Mon coeur s'est arrêté de battre. J'suis toute à l'envers. C'est bel et bien la mère de D. L'article est sur Cyberpresse, mais malheureusement, je n'ai pas le texte complet. Le texte complet a paru dans La Voix de l'Est de vendredi passé. (J'essaie de m'en trouver une copie, mais ce n'est pas simple!) Une enquête est en cours pour tenter de déterminer la cause exacte du décès. Dans l'article sur Cyberpresse, il était simplement mentionné qu'elle avait "des blessures mortelles à la partie supérieure du corps."
Mes pensées vont vers D. et sa famille. À n'importe quel âge, ce n'est pas facile de perdre ses parents. À 14 ans, je suppose que les questions se bousculent davantage dans notre tête. Et puisque les policiers considèrent la mort comme étant suspecte, imaginez tout le branle-bas de combat autour de la maison. Ce n'est rien pour ne pas marquer les enfants. Demain, je pense qu'on va faire une carte pour D.
3 comments:
C'est sûr qu'à partir d'aujourd'hui, toute sa vie va changer..

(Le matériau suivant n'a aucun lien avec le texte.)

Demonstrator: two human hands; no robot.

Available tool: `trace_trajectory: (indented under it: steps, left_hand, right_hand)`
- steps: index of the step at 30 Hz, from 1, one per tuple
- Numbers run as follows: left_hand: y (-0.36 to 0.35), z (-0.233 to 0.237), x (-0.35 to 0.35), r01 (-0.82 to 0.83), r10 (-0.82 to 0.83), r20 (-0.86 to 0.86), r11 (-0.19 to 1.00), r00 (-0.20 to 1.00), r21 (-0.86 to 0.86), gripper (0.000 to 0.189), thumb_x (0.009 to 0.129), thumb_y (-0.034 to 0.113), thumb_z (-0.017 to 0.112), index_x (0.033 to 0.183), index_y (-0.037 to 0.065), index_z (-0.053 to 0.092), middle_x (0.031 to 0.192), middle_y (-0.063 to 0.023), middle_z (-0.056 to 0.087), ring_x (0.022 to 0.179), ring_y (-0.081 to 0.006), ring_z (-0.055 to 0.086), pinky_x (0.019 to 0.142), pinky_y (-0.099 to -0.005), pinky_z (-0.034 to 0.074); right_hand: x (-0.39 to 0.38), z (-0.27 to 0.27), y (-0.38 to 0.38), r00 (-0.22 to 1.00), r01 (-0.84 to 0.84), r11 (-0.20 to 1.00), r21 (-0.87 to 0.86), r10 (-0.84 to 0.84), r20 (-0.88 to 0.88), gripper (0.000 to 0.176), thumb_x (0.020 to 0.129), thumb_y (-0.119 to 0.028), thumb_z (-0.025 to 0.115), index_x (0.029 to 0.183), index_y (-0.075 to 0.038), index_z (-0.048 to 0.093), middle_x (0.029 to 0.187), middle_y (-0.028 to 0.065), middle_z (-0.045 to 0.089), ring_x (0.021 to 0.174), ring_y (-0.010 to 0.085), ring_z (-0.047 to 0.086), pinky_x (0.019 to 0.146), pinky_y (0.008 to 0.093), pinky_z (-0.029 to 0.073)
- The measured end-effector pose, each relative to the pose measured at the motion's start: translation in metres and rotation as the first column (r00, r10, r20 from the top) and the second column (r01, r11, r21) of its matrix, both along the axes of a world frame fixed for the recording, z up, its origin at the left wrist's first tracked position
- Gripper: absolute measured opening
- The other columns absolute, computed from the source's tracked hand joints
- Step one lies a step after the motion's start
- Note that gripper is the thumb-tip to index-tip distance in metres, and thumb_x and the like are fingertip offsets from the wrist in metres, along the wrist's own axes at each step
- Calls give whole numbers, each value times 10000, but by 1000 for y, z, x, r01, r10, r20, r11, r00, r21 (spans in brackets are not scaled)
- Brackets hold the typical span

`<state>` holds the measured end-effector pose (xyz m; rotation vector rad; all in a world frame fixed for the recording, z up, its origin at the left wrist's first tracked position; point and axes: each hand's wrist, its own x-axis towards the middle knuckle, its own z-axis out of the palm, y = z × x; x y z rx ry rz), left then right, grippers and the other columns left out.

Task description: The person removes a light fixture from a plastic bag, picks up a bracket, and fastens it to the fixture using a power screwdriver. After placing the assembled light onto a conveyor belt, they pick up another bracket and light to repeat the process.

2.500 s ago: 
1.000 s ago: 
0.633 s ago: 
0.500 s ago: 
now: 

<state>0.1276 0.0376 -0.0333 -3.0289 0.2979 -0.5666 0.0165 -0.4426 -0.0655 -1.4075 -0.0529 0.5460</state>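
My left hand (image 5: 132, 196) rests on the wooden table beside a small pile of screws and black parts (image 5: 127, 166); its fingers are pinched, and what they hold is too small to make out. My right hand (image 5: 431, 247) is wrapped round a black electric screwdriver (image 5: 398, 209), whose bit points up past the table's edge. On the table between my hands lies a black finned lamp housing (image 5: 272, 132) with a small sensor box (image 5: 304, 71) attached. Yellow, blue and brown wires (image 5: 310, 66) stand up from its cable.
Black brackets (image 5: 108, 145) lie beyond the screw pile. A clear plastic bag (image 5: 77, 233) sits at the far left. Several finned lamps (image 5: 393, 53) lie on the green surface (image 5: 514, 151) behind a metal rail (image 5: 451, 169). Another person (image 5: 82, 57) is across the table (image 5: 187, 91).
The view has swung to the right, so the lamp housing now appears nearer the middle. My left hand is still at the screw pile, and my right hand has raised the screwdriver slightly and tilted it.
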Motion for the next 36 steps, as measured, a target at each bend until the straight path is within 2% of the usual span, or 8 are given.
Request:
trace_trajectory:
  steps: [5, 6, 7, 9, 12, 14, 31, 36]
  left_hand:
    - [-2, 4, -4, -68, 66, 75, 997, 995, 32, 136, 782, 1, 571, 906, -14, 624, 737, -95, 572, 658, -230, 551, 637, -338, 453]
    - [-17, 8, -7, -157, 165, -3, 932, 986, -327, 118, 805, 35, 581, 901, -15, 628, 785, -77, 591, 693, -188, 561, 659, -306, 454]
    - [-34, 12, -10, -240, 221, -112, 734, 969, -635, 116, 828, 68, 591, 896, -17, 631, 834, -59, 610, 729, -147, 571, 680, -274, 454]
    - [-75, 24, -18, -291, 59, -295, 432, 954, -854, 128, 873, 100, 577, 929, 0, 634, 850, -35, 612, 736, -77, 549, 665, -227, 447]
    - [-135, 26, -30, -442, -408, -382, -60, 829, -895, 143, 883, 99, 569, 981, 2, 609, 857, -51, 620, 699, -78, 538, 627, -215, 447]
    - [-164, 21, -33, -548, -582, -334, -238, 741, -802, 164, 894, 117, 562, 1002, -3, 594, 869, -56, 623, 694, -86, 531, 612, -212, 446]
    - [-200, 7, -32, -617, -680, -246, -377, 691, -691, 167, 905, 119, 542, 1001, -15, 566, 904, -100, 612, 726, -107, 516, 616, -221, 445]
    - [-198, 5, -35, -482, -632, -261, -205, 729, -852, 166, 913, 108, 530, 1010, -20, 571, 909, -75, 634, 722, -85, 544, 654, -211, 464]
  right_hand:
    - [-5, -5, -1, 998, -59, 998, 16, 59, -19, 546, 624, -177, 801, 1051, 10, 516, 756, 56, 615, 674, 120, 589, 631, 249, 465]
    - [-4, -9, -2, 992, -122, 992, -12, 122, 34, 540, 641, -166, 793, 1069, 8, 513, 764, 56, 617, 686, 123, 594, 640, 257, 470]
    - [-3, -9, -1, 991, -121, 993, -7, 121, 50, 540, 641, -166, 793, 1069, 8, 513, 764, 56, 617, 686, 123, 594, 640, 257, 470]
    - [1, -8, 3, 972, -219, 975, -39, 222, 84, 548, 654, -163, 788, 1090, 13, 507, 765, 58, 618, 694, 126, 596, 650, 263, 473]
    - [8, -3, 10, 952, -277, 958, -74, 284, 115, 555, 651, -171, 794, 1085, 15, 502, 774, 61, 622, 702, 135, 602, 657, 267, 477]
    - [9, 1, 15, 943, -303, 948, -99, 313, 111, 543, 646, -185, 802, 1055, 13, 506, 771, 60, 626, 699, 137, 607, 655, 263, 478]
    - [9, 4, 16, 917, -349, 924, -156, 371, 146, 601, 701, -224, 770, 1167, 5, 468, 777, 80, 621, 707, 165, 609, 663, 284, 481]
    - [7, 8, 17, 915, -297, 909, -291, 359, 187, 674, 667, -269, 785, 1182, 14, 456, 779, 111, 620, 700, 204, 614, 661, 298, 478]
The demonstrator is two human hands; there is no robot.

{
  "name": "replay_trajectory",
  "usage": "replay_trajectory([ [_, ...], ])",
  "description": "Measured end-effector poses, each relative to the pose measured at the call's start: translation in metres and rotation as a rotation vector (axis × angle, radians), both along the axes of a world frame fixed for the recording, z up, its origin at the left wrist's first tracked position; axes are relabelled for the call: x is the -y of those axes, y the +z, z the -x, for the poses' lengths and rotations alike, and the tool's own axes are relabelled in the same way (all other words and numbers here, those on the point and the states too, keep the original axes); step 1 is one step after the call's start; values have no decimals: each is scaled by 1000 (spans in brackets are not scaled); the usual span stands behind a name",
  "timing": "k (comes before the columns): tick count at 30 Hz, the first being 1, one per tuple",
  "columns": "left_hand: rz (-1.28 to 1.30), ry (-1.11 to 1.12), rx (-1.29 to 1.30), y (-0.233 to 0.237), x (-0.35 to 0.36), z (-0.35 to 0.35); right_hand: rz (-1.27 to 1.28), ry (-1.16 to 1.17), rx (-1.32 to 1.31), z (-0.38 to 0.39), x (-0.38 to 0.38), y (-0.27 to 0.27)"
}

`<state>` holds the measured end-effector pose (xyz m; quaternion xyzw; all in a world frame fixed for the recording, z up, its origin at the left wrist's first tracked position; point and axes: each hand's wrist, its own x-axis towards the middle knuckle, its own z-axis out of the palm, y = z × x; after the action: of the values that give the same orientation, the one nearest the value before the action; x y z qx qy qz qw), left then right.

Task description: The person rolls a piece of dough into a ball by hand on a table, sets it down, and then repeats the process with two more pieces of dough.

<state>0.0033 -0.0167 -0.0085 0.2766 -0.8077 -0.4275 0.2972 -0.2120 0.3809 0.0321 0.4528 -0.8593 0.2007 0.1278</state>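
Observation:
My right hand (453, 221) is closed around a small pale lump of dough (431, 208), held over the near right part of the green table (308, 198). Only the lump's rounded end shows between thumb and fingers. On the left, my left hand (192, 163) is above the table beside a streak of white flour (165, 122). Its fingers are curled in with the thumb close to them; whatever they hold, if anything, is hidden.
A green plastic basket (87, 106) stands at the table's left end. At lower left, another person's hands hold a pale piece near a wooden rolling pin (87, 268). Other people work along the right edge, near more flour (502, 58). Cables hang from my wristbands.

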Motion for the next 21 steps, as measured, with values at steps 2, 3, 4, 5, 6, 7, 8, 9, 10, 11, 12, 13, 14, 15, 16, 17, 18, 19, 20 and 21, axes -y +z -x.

Ça me fait de la peine quand je pense à tout ça. J'essaie de me détacher émotionnellement, mais le coeur me serre... J'suis trop émotive pour ce genre de choses. Ça va me passer et D. va avoir besoin d'aide et de support et de ses amis quand il va revenir à l'école.
J'ai assisté il y a quelques mois aux funérailles d'une mère de deux adolescents. Je ne la connaissais pas beaucoup, mais j'avais un noeud sur le coeur en regardant ses enfants. C'était tellement étrange de les voir : parfois, ils étaient en larmes, parfois, ils redevenaient des enfants rieurs qui se poursuivent en courant entre les tombes du cimetière.
On est jamais préparé pour parler avec les gens qui restent, je trouve.